Problem: Once the pictures are set aside, copy the records below exactly as they stand.

(Records from a data collection)
------------------------------------------------------------------------
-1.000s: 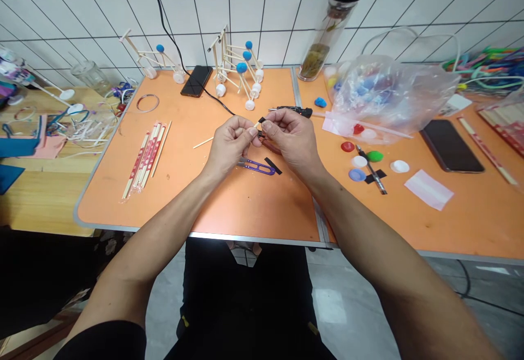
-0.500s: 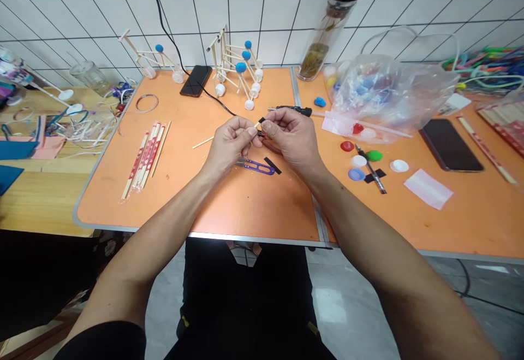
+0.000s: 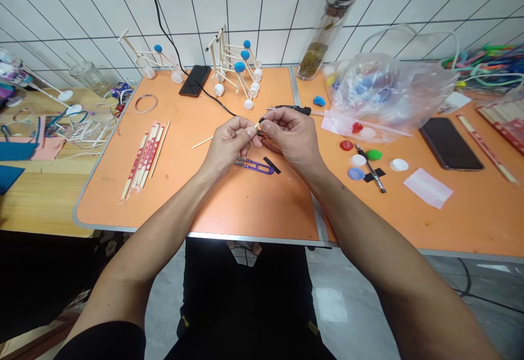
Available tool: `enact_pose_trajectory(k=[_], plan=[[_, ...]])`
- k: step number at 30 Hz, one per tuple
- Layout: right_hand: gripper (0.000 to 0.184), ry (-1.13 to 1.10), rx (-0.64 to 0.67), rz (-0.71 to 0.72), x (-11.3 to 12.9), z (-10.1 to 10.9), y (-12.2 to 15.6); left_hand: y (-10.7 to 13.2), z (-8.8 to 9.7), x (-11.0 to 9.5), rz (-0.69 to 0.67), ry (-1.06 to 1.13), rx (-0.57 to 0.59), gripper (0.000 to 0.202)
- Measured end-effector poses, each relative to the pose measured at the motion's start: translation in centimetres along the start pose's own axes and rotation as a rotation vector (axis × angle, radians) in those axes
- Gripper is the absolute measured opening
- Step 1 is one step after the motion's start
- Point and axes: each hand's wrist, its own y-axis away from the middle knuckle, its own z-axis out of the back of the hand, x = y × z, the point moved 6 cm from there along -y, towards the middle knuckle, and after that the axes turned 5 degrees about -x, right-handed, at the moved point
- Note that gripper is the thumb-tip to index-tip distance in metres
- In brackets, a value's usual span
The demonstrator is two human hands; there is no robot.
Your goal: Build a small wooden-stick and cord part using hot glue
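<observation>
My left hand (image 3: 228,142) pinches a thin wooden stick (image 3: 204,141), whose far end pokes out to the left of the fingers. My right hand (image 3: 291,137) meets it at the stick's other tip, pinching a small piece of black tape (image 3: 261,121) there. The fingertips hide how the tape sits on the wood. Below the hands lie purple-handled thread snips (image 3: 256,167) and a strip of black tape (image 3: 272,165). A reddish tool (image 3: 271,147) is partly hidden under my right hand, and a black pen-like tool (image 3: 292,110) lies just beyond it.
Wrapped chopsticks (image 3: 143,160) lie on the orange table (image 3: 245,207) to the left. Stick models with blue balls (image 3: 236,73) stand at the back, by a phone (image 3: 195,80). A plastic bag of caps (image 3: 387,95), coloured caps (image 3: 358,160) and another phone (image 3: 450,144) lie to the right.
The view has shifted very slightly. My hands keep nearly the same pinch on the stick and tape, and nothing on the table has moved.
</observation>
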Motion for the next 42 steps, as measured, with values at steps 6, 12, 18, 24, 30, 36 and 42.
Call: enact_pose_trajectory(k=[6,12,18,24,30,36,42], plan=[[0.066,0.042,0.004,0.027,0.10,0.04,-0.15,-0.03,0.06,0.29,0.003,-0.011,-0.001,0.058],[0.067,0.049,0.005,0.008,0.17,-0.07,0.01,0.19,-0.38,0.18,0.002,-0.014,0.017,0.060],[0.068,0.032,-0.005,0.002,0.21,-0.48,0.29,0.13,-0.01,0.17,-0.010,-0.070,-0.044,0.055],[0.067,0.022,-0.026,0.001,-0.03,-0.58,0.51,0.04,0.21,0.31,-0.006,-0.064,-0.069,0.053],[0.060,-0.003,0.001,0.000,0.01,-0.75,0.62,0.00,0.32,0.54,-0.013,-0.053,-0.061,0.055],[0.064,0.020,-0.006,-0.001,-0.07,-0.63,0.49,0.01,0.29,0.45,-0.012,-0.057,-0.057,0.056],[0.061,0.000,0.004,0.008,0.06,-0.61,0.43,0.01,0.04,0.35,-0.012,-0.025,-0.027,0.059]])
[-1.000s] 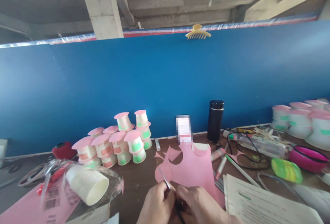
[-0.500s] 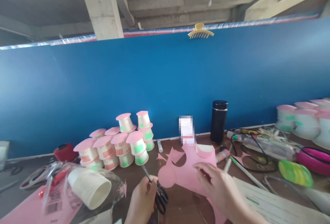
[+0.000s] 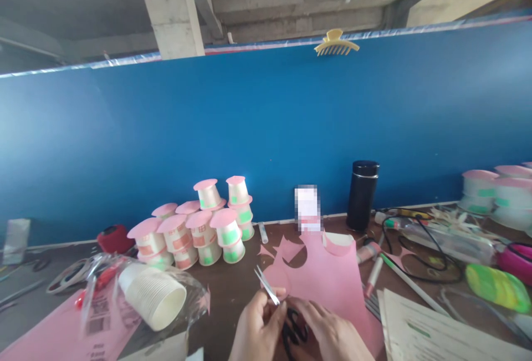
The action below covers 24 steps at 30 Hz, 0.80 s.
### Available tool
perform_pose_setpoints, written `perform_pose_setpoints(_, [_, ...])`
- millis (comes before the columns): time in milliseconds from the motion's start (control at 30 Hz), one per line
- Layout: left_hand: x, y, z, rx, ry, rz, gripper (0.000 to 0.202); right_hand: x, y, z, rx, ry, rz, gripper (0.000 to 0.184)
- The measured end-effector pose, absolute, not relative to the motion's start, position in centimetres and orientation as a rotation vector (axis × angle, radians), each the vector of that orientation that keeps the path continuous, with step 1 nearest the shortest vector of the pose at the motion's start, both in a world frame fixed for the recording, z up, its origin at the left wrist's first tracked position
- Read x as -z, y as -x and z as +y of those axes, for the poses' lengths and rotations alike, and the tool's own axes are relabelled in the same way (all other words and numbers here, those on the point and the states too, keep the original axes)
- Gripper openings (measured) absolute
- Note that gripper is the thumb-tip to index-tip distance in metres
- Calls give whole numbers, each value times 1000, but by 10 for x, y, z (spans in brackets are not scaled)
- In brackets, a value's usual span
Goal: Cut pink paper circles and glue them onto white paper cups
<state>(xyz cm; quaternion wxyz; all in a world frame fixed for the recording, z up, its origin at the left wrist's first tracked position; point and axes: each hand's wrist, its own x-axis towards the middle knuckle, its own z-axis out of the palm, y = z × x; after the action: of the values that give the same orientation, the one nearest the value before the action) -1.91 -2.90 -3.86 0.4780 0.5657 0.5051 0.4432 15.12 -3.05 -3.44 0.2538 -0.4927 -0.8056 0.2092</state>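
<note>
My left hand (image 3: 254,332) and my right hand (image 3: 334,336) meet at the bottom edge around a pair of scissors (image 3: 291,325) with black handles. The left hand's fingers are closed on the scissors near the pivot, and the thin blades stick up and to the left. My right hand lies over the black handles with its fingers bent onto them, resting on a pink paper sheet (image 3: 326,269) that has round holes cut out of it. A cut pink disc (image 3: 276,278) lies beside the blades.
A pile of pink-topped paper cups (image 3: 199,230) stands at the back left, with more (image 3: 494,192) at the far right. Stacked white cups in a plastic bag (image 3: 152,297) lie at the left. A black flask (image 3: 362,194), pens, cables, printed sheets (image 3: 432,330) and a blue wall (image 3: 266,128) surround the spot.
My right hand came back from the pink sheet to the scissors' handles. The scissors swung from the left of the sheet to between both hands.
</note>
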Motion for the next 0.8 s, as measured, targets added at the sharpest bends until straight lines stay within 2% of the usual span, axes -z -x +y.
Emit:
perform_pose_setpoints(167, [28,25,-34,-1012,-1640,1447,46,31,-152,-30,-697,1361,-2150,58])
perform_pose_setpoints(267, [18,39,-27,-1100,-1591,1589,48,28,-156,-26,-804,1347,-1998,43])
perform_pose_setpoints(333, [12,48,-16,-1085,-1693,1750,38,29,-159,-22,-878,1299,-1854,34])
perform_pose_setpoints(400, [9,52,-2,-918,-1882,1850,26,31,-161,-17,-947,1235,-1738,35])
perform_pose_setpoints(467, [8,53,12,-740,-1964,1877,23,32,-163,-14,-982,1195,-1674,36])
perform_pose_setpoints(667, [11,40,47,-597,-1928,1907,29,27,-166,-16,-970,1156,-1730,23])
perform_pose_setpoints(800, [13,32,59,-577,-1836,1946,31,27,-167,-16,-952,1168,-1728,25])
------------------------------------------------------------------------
Solution for this problem:
-1.000s: 
-0.500s: 
+0.000s: 
Available tool: `enact_pose_trajectory(k=[_], plan=[[_, ...]])`
- k: step number at 30 Hz, one per tuple
- Layout: right_hand: gripper (0.000 to 0.184), ry (-1.13 to 1.10), rx (-0.64 to 0.67), rz (-0.71 to 0.72), x (-11.3 to 12.9), z (-10.1 to 10.9), y (-12.2 to 15.6); left_hand: y (-10.7 to 13.2), z (-8.8 to 9.7), x (-11.0 to 9.5), rz (-0.69 to 0.67), ry (-1.06 to 1.13), rx (-0.57 to 0.59), gripper (0.000 to 0.202)
- Measured end-effector poses, each relative to the pose measured at the motion's start: translation in centimetres along the start pose's own axes and rotation as a rotation vector (axis × angle, radians) in those axes
- Gripper is the absolute measured opening
- Step 1 is one step after the motion's start
- Point and axes: each hand's wrist, its own y-axis away from the middle knuckle, its own z-axis out of the back of the hand, x = y × z, the point moved 6 cm from there along -y, towards the middle knuckle, and after that the axes turned 5 degrees about -x, right-handed, at the moved point
- Note that gripper is the thumb-tip to index-tip distance in metres
- In brackets, a value's usual span
The demonstrator is two human hands; there is no robot.
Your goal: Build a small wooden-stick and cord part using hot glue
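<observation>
My left hand (image 3: 228,142) pinches a thin wooden stick (image 3: 204,141), whose far end pokes out to the left of the fingers. My right hand (image 3: 291,137) meets it at the stick's other tip, pinching a small piece of black tape (image 3: 261,121) there. The fingertips hide how the tape sits on the wood. Below the hands lie purple-handled thread snips (image 3: 256,167) and a strip of black tape (image 3: 272,165). A reddish tool (image 3: 271,147) is partly hidden under my right hand, and a black pen-like tool (image 3: 292,110) lies just beyond it.
Wrapped chopsticks (image 3: 143,160) lie on the orange table (image 3: 245,207) to the left. Stick models with blue balls (image 3: 236,73) stand at the back, by a phone (image 3: 195,80). A plastic bag of caps (image 3: 387,95), coloured caps (image 3: 358,160) and another phone (image 3: 450,144) lie to the right.
The view has shifted very slightly. My hands keep nearly the same pinch on the stick and tape, and nothing on the table has moved.
</observation>
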Motion for the next 42 steps, as measured, with values at steps 6, 12, 18, 24, 30, 36 and 42.
Call: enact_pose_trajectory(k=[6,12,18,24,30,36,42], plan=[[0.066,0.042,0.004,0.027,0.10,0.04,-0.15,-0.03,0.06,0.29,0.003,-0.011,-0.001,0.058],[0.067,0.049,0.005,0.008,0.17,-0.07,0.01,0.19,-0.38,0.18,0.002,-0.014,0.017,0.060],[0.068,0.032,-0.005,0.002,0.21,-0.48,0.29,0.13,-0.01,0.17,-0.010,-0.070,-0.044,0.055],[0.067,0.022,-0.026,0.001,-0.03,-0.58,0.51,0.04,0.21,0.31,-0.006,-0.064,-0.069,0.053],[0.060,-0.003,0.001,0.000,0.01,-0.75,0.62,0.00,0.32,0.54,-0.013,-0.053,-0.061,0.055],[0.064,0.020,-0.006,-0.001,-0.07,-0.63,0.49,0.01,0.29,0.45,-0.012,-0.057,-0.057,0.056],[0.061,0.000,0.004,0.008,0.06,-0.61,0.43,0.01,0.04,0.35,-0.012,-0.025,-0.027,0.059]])
[-1.000s] 
[-0.500s] 
[+0.000s] 
The action below covers 24 steps at 30 Hz, 0.80 s.
### Available tool
perform_pose_setpoints, written `perform_pose_setpoints(_, [_, ...])`
- millis (comes before the columns): time in milliseconds from the motion's start (control at 30 Hz), one per line
- Layout: left_hand: x, y, z, rx, ry, rz, gripper (0.000 to 0.202); right_hand: x, y, z, rx, ry, rz, gripper (0.000 to 0.184)
- The measured end-effector pose, absolute, not relative to the motion's start, position in centimetres and orientation as a rotation vector (axis × angle, radians), each the vector of that orientation that keeps the path continuous, with step 1 nearest the shortest vector of the pose at the motion's start, both in a world frame fixed for the recording, z up, its origin at the left wrist's first tracked position
- Read x as -z, y as -x and z as +y of those axes, for the poses' lengths and rotations alike, and the tool's own axes are relabelled in the same way (all other words and numbers here, those on the point and the states too, keep the original axes)
- Gripper openings (measured) absolute
- Note that gripper is the thumb-tip to index-tip distance in metres
- Calls give whole numbers, each value times 1000, but by 10 for x, y, z (spans in brackets are not scaled)
- In brackets, a value's usual span
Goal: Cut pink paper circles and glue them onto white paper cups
<state>(xyz cm; quaternion wxyz; all in a world frame fixed for the recording, z up, its origin at the left wrist's first tracked position; point and axes: each hand's wrist, its own x-axis towards the middle knuckle, its own z-axis out of the palm, y = z × x; after the action: of the values that give the same orientation, the one nearest the value before the action) -1.91 -2.90 -3.86 0.4780 0.5657 0.5051 0.4432 15.12 -3.05 -3.44 0.2538 -0.4927 -0.8056 0.2092</state>
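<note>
My left hand (image 3: 254,332) and my right hand (image 3: 334,336) meet at the bottom edge around a pair of scissors (image 3: 291,325) with black handles. The left hand's fingers are closed on the scissors near the pivot, and the thin blades stick up and to the left. My right hand lies over the black handles with its fingers bent onto them, resting on a pink paper sheet (image 3: 326,269) that has round holes cut out of it. A cut pink disc (image 3: 276,278) lies beside the blades.
A pile of pink-topped paper cups (image 3: 199,230) stands at the back left, with more (image 3: 494,192) at the far right. Stacked white cups in a plastic bag (image 3: 152,297) lie at the left. A black flask (image 3: 362,194), pens, cables, printed sheets (image 3: 432,330) and a blue wall (image 3: 266,128) surround the spot.
My right hand came back from the pink sheet to the scissors' handles. The scissors swung from the left of the sheet to between both hands.
</note>
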Motion for the next 0.8 s, as measured, targets added at the sharpest bends until straight lines stay within 2% of the usual span, axes -z -x +y.
Emit:
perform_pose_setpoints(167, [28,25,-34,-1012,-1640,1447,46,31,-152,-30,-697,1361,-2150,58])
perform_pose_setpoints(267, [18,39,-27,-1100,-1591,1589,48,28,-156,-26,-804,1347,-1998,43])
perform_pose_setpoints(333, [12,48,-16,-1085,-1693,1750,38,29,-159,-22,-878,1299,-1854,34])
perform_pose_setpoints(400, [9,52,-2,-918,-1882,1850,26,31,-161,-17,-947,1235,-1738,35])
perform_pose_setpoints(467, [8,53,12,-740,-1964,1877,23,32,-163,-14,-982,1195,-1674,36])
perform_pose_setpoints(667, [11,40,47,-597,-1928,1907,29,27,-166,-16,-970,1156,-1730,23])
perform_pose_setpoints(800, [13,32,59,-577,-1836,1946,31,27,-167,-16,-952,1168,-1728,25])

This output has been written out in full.